§ About this exercise: Your answer should hold the data exactly as given, minus any picture.

§ Given information:
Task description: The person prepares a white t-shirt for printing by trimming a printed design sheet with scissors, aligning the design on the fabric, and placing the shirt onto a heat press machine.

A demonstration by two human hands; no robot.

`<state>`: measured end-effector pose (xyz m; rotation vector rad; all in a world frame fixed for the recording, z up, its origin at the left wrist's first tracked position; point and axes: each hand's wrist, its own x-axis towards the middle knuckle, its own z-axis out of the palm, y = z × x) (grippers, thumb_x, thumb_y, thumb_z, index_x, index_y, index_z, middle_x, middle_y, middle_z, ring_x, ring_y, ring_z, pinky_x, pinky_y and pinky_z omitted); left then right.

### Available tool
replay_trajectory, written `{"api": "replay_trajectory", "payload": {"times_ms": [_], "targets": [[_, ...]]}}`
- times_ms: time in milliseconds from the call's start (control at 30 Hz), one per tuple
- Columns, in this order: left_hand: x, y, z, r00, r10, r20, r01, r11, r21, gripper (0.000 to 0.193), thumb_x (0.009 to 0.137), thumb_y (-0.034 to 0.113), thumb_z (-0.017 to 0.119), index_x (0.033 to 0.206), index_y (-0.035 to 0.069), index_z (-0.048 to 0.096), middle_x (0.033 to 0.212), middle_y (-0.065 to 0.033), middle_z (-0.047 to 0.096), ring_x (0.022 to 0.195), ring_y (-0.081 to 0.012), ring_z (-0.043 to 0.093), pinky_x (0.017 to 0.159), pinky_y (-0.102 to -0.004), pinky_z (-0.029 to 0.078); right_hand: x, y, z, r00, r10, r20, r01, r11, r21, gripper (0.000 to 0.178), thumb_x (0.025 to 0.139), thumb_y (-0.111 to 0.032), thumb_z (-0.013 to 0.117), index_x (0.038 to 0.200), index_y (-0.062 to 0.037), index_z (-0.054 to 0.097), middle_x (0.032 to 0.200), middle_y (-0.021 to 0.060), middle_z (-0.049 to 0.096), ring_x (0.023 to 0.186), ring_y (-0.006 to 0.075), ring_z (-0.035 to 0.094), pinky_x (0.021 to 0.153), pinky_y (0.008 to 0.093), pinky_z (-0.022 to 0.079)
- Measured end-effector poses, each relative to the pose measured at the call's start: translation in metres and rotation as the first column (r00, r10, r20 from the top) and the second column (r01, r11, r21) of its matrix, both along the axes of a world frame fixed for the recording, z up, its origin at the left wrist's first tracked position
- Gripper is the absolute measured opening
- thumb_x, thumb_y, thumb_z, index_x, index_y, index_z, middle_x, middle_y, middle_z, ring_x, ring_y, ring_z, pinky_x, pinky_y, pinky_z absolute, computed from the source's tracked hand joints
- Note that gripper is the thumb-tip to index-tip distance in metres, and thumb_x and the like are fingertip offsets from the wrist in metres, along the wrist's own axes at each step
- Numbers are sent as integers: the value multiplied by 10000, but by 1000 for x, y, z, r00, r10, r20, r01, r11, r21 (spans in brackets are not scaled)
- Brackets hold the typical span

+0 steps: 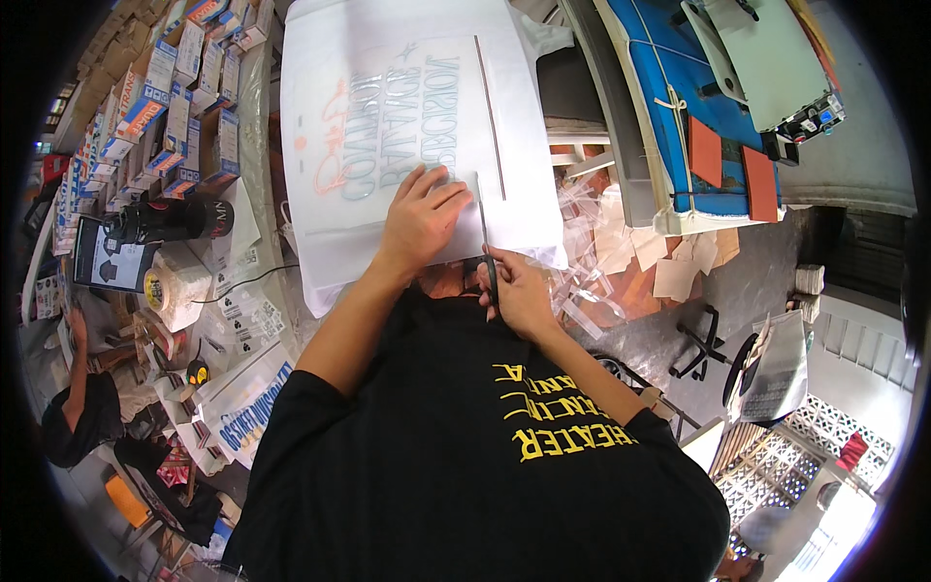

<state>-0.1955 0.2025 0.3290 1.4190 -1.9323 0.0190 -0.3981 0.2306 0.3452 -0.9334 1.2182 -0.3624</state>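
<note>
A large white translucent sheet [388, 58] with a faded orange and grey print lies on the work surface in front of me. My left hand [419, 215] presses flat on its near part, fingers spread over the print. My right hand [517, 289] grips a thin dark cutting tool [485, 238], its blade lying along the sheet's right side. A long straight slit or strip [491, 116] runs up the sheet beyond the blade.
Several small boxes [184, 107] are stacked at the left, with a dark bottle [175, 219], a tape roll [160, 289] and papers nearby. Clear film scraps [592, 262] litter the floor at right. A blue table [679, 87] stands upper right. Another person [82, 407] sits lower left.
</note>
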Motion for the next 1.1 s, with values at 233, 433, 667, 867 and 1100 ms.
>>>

§ Task solution:
Task description: The person prepares a white t-shirt for printing by trimming a printed design sheet with scissors, aligning the design on the fabric, and placing the shirt onto a heat press machine.

A demonstration by two human hands; no robot.

`<state>`: measured end-effector pose (xyz m; rotation vector rad; all in a world frame fixed for the recording, z up, its origin at the left wrist's first tracked position; point and axes: each hand's wrist, its own x-axis towards the middle knuckle, its own z-axis out of the palm, y = z × x) (grippers, thumb_x, thumb_y, thumb_z, index_x, index_y, index_z, middle_x, middle_y, middle_z, ring_x, ring_y, ring_z, pinky_x, pinky_y and pinky_z omitted); left then right.

### Available tool
replay_trajectory, written `{"api": "replay_trajectory", "payload": {"times_ms": [_], "targets": [[_, ...]]}}`
- times_ms: time in milliseconds from the call's start (control at 30 Hz), one per tuple
- Columns, in this order: left_hand: x, y, z, r00, r10, r20, r01, r11, r21, gripper (0.000 to 0.193), thumb_x (0.009 to 0.137), thumb_y (-0.034 to 0.113), thumb_z (-0.017 to 0.119), index_x (0.033 to 0.206), index_y (-0.035 to 0.069), index_z (-0.048 to 0.096), middle_x (0.033 to 0.212), middle_y (-0.065 to 0.033), middle_z (-0.047 to 0.096), ring_x (0.022 to 0.195), ring_y (-0.081 to 0.012), ring_z (-0.043 to 0.093), pinky_x (0.017 to 0.159), pinky_y (-0.102 to -0.004), pinky_z (-0.029 to 0.078); right_hand: x, y, z, r00, r10, r20, r01, r11, r21, gripper (0.000 to 0.178), thumb_x (0.025 to 0.139), thumb_y (-0.111 to 0.032), thumb_z (-0.013 to 0.117), index_x (0.038 to 0.200), index_y (-0.062 to 0.037), index_z (-0.054 to 0.097), middle_x (0.032 to 0.200), middle_y (-0.021 to 0.060), middle_z (-0.049 to 0.096), ring_x (0.023 to 0.186), ring_y (-0.006 to 0.075), ring_z (-0.035 to 0.094), pinky_x (0.021 to 0.153), pinky_y (0.008 to 0.093), pinky_z (-0.022 to 0.079)
- Measured end-effector poses, each relative to the pose measured at the call's start: translation in metres and rotation as the first column (r00, r10, r20 from the top) and the second column (r01, r11, r21) of its matrix, both along the axes of a world frame fixed for the recording, z up, its origin at the left wrist's first tracked position
- Gripper is the absolute measured opening
- thumb_x, thumb_y, thumb_z, index_x, index_y, index_z, middle_x, middle_y, middle_z, ring_x, ring_y, ring_z, pinky_x, pinky_y, pinky_z absolute, computed from the source's tracked hand joints
- Note that gripper is the thumb-tip to index-tip distance in metres, and thumb_x and the like are fingertip offsets from the wrist in metres, along the wrist's own axes at each step
- Numbers are sent as integers: the value multiplied by 10000, but by 1000 for x, y, z, r00, r10, r20, r01, r11, r21 (spans in brackets are not scaled)
- Brackets hold the typical span

+0 steps: 

<state>-0.1955 0.2025 0.3290 1.4190 -1.9323 0.0190 -0.3981 0.2306 0.3452 -0.9334 1.2182 -0.3624</state>
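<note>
A large white translucent sheet [388, 58] with a faded orange and grey print lies on the work surface in front of me. My left hand [419, 215] presses flat on its near part, fingers spread over the print. My right hand [517, 289] grips a thin dark cutting tool [485, 238], its blade lying along the sheet's right side. A long straight slit or strip [491, 116] runs up the sheet beyond the blade.
Several small boxes [184, 107] are stacked at the left, with a dark bottle [175, 219], a tape roll [160, 289] and papers nearby. Clear film scraps [592, 262] litter the floor at right. A blue table [679, 87] stands upper right. Another person [82, 407] sits lower left.
</note>
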Motion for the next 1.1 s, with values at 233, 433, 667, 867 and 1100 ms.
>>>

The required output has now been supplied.